- Casa Blanca, California Location in California
- Coordinates: 33°55′59″N 117°24′09″W﻿ / ﻿33.93306°N 117.40250°W
- Country: United States
- State: California
- County: Riverside County
- City: Riverside
- Elevation: 866 ft (264 m)

= Casa Blanca, California =

Casa Blanca (Spanish for "White House") is a former unincorporated community now an annexed neighborhood of Riverside, in Riverside County, California. It lies at an elevation of 866 ft. Casa Blanca is located 4 mi south-southwest of downtown Riverside.

==Notable residents==
- Ysmael R. Villegas (1924–1945) – First Medal of Honor named recipient from Riverside County, California, now buried at Riverside National Cemetery as the cemetery's first interment.
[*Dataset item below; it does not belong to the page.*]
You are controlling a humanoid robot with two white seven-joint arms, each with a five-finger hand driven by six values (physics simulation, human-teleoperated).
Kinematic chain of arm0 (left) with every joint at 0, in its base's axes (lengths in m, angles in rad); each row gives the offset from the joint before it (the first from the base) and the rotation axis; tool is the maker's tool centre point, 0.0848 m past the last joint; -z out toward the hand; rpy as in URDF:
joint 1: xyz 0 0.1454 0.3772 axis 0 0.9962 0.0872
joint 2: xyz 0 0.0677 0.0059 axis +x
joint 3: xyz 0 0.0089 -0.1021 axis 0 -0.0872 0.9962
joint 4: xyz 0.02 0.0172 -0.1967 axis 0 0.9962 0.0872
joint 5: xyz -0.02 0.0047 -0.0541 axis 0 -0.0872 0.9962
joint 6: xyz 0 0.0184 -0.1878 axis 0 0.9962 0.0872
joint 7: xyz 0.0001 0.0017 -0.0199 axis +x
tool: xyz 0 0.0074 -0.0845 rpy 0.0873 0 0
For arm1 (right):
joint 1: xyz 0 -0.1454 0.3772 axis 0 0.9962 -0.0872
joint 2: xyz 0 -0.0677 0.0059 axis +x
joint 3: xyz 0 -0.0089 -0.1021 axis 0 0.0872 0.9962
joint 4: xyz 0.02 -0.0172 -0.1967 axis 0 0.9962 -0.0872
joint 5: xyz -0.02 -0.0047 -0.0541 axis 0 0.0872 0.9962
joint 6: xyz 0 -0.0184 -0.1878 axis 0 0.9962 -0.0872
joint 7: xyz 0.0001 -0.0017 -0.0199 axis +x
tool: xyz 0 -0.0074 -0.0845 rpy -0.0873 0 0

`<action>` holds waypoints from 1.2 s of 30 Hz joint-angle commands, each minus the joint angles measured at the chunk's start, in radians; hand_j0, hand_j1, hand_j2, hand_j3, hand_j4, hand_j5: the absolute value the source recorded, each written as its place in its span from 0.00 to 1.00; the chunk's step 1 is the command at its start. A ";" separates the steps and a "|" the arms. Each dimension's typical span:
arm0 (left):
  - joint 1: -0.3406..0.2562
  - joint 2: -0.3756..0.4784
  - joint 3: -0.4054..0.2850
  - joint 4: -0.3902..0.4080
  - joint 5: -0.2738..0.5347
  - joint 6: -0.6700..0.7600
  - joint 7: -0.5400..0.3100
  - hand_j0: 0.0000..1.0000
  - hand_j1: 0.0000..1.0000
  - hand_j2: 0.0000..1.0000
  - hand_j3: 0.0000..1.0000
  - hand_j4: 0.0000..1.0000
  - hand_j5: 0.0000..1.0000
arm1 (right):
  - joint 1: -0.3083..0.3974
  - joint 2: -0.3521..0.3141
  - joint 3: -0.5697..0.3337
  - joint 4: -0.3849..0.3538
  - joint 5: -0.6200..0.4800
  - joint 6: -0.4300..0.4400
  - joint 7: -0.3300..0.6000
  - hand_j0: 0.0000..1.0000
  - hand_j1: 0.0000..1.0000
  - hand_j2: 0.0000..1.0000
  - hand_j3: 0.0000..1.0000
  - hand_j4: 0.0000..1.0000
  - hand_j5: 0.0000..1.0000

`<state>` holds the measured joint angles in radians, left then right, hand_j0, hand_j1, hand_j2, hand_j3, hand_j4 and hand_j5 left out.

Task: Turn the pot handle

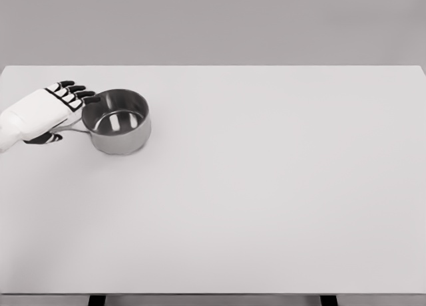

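Observation:
A small steel saucepan [118, 122] stands upright on the white table [266, 186] at the left. Its thin handle [72, 128] points left and runs under my left hand [58, 113]. The hand comes in from the left edge, white with black fingertips. Its fingers [74, 93] stretch out above the handle toward the pot's rim, and the thumb [45, 138] sits below the handle. The fingers look spread around the handle, not closed on it. The right arm is out of view.
The table's back edge runs just behind the pot. Its front edge lies near the bottom of the picture, with two dark table legs [97, 299] showing beneath it.

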<state>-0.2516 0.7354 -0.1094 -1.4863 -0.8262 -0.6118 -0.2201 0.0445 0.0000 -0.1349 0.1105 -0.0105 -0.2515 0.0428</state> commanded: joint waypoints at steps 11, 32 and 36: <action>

- Salvador J. Lara (1920–1945) - Awarded Medal of Honor on March 18, 2014 by President Obama (One of Valor 24). Then-Pfc. Salvador Lara (US Army) was bestowed the Medal of Honor to recognize his valorous actions in Aprilia, Italy, May 27–28, 1944 (WW II). During the fight, May 27, he aggressively led his rifle squad in neutralizing multiple enemy strong points and inflicting large numbers of casualties on the enemy. The next morning, as his company resumed the attack, Lara sustained a severe leg wound, but did not stop to receive first aid. Lara continued his exemplary performance until he captured his objective. Lara's burial monument is located at Plot F Row 17 Grave 33 of the Lorraine American Cemetery and Memorial in Saint-Avold, Moselle, France, a site administered by the American Battle Monuments Commission.